State Department investigators say they were repeatedly advised not to open a “Pandora’s box.”
At times, it seemed the only other people entertaining the lab-leak theory were crackpots or political hacks hoping to wield COVID-19 as a cudgel against China. President Donald Trump’s former political adviser Steve Bannon, for instance, joined forces with an exiled Chinese billionaire named Guo Wengui to fuel claims that China had developed the disease as a bioweapon and purposefully unleashed it on the world. As proof, they paraded a Hong Kong scientist around right-wing media outlets until her manifest lack of expertise doomed the charade.
With disreputable wing nuts on one side of them and scornful experts on the other, the DRASTIC researchers often felt as if they were on their own in the wilderness, working on the world’s most urgent mystery. They weren’t alone. But investigators inside the U.S. government asking similar questions were operating in an environment that was as politicized and hostile to open inquiry as any Twitter echo chamber. When Trump himself floated the lab-leak hypothesis last April, his divisiveness and lack of credibility made things more, not less, challenging for those seeking the truth.
“The DRASTIC people are doing better research than the U.S. government,” says David Asher, a former senior investigator under contract to the State Department.
The question is: Why?
II. “A Can of Worms”
Since December 1, 2019, the SARS-CoV-2 virus that causes COVID-19 has infected more than 170 million people around the world and killed more than 3.5 million. To this day, we don’t know how or why this novel coronavirus suddenly appeared in the human population. Answering that question is more than an academic pursuit: Without knowing where it came from, we can’t be sure we’re taking the right steps to prevent a recurrence.
And yet, in the wake of the Lancet statement and under the cloud of Donald Trump’s toxic racism, which contributed to an alarming wave of anti-Asian violence in the U.S., one possible answer to this all-important question remained largely off-limits until the spring of 2021.
Behind closed doors, however, national security and public health experts and officials across a range of departments in the executive branch were locked in high-stakes battles over what could and couldn’t be investigated and made public.
A months long Vanity Fair investigation, interviews with more than 40 people, and a review of hundreds of pages of U.S. government documents, including internal memos, meeting minutes, and email correspondence, found that conflicts of interest, stemming in part from large government grants supporting controversial virology research, hampered the U.S. investigation into COVID-19’s origin at every step.
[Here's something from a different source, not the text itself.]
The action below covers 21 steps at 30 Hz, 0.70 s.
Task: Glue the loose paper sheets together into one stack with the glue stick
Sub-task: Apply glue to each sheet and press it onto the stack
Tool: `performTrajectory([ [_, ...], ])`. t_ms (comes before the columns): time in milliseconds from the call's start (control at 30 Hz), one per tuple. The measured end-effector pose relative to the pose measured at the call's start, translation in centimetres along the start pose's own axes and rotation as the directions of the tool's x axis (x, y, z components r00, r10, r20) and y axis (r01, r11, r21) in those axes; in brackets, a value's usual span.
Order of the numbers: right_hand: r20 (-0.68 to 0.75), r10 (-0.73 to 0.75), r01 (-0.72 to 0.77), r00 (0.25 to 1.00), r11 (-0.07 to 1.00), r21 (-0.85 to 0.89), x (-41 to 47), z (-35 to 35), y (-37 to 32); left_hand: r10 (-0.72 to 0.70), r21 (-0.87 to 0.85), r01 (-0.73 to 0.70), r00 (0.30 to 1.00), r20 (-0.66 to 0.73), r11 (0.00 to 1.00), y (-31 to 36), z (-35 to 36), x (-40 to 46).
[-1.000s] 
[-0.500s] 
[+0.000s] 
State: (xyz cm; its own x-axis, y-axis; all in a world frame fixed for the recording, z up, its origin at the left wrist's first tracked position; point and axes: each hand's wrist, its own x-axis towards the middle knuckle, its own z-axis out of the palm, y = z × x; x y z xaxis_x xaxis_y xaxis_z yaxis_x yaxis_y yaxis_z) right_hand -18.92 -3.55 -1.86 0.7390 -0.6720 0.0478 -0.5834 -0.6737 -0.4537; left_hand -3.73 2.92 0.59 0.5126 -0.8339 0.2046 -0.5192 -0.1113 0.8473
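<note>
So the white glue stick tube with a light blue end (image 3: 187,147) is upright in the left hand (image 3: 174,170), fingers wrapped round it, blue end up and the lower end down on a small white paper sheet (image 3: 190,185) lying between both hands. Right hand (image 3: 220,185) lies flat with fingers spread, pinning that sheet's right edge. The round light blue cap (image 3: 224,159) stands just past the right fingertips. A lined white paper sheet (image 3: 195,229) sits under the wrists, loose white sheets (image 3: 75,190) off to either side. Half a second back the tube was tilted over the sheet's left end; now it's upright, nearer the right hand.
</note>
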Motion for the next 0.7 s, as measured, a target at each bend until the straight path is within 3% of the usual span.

In one State Department meeting, officials seeking to demand transparency from the Chinese government say they were explicitly told by colleagues not to explore the Wuhan Institute of Virology’s gain-of-function research, because it would bring unwelcome attention to U.S. government funding of it.
In an internal memo obtained by Vanity Fair, Thomas DiNanno, former acting assistant secretary of the State Department’s Bureau of Arms Control, Verification, and Compliance, wrote that staff from two bureaus, his own and the Bureau of International Security and Nonproliferation, “warned” leaders within his bureau “not to pursue an investigation into the origin of COVID-19” because it would “‘open a can of worms’ if it continued.”
There are reasons to doubt the lab-leak hypothesis. There is a long, well-documented history of natural spillovers leading to outbreaks, even when the initial and intermediate host animals have remained a mystery for months and years, and some expert virologists say the supposed oddities of the SARS-CoV-2 sequence have been found in nature.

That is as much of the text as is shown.